O setor de bens de capital (máquinas e equipamentos) e algumas indústrias ligadas ao Programa de Aceleração do Crescimento (PAC) poderão ter até 100% de cobertura do Banco Nacional de Desenvolvimento Econômico e Social (BNDES) na aquisição de financiamentos. A informação foi divulgada pelo presidente da instituição, Luciano Coutinho, após evento no Itamaraty para anunciar as novas medidas de combate aos impactos da crise financeira internacional. Durante o evento, a informação era de que a cobertura poderia atingir até 80% da operação de crédito.

CÉLIA FROUFE, ISABEL SOBRAL E RENATA VERÍSSIMO, Agencia Estado

29 de junho de 2009 | 14h54

"Em geral, a cobertura será de 80%, mas em alguns setores poderá chegar a 100%", resumiu Coutinho, sem especificar quais seriam os setores ligados ao PAC e que poderiam ser beneficiados. O presidente do BNDES explicou que o segmento de bens de capital foi a principal preocupação do presidente Luiz Inácio Lula da Silva quando da formulação das medidas. Ele disse também que o incentivo ao refinanciamento das empresas endividadas é uma medida e ajudará as companhias mais fragilizadas com a crise financeira em relação à rede bancária privada.
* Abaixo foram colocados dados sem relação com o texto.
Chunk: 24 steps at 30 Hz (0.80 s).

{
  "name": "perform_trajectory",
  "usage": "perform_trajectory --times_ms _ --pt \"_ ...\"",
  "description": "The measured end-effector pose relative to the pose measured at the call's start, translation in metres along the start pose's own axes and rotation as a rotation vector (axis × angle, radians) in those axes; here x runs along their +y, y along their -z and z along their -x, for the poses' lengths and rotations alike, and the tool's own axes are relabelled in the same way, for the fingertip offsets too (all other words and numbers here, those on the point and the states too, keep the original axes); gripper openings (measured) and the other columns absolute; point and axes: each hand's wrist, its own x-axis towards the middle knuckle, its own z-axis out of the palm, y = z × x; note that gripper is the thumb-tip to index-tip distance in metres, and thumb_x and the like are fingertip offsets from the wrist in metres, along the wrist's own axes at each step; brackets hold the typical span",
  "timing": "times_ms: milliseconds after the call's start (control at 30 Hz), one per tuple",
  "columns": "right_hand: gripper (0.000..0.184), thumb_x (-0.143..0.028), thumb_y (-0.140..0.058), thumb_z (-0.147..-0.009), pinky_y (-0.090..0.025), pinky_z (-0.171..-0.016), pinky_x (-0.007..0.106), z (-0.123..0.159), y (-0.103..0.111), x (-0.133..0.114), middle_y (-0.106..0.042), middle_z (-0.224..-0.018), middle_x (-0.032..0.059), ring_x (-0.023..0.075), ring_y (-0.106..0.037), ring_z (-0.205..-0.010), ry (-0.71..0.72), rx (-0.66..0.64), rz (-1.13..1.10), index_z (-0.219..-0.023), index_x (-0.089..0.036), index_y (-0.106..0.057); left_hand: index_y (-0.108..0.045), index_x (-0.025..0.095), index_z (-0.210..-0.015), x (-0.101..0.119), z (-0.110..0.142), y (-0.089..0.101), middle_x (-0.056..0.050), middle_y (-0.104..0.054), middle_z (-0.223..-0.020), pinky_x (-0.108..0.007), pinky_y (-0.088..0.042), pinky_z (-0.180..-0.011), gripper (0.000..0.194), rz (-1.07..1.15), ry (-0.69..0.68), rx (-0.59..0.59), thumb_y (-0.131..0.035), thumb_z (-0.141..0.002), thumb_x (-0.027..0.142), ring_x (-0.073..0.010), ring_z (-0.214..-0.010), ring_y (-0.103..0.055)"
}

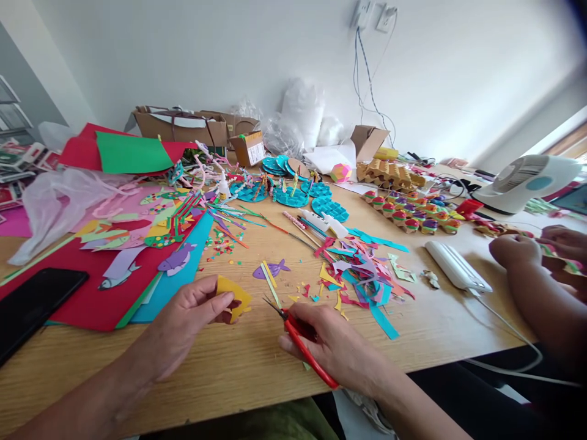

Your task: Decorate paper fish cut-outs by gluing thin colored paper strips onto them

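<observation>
My left hand (186, 321) pinches a small yellow paper piece (233, 296) just above the wooden table (238, 366), thumb and fingers closed on its left edge. My right hand (334, 345) grips red-handled scissors (302, 342). Their dark blades point up-left toward the yellow piece, tips a little apart from it. A purple paper fish (271, 269) lies on the table just beyond both hands, beside thin yellow and green strips.
A pile of coloured paper scraps (362, 275) lies right of centre. Red and blue sheets (105, 293) with cut-out fish, and a black phone (32, 305), sit at left. Another person's hands (541, 250) work at right, near a white power bank (456, 266) and a fan (527, 180).
</observation>
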Motion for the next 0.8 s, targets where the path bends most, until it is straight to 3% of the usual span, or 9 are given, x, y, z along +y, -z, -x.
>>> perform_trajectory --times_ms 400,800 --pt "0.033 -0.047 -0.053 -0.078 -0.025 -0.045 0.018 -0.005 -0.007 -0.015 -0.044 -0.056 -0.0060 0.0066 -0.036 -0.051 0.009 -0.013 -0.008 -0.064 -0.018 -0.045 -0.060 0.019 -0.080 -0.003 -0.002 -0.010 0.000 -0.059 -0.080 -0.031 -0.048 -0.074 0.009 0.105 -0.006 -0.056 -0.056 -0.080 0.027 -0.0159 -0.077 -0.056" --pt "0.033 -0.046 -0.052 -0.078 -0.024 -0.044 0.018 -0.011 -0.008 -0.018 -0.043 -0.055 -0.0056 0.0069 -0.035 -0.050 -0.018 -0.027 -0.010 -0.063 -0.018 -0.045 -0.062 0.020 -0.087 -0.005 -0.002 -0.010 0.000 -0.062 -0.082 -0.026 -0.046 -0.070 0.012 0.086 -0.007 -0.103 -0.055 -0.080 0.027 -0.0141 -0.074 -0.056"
"Algumas empresas estão com dificuldades hoje e o que estamos permitindo é que elas possam financiar as parcelas vencidas, ganhando seis meses de carência, e aumentar em 12 meses o prazo total do financiamento", explicou. Coutinho avaliou que a facilidade de refinanciamento ajudará essas empresas a atravessarem o momento de crise, tendo como perspectiva voltarem a ser saudáveis no futuro e merecedoras de crédito.

Estímulo

O ministro do Desenvolvimento, Indústria e Comércio Exterior, Miguel Jorge, disse que ainda há várias medidas em avaliação para o estímulo da economia em avaliação no governo. Mas, segundo ele, no curto prazo não deve ser possível atender pleitos como o do setor de bens de capital, que ainda pede redução do prazo para depreciação acelerada do uso de máquinas e equipamentos e devolução do estoque de crédito de Programa de Integração Social (PIS) e da Contribuição Para o Financiamento da Seguridade Social (Cofins). "Acredito que a questão do estoque é difícil de resolver. Não há uma maneira muito viável de fazer isso. Por isso, estamos trabalhando para tentar resolver pelo menos o fluxo para não avolumar o problema das empresas", disse o ministro.

Miguel Jorge avaliou que o desempenho da economia no segundo trimestre de 2009 será, na pior das hipóteses, equilibrado. Ele aposta, porém, que haverá uma reação da economia no terceiro trimestre, com uma aceleração mais forte nos últimos quatro meses do ano. O ministro disse ainda que o governo irá agir duramente contra as empresas fabricantes de bens de capital que estão importando peças e trocando as plaquetas. "É um tema de lesa-pátria porque as máquinas importadas não podem ter financiamento em condições especiais. É um crime", disse.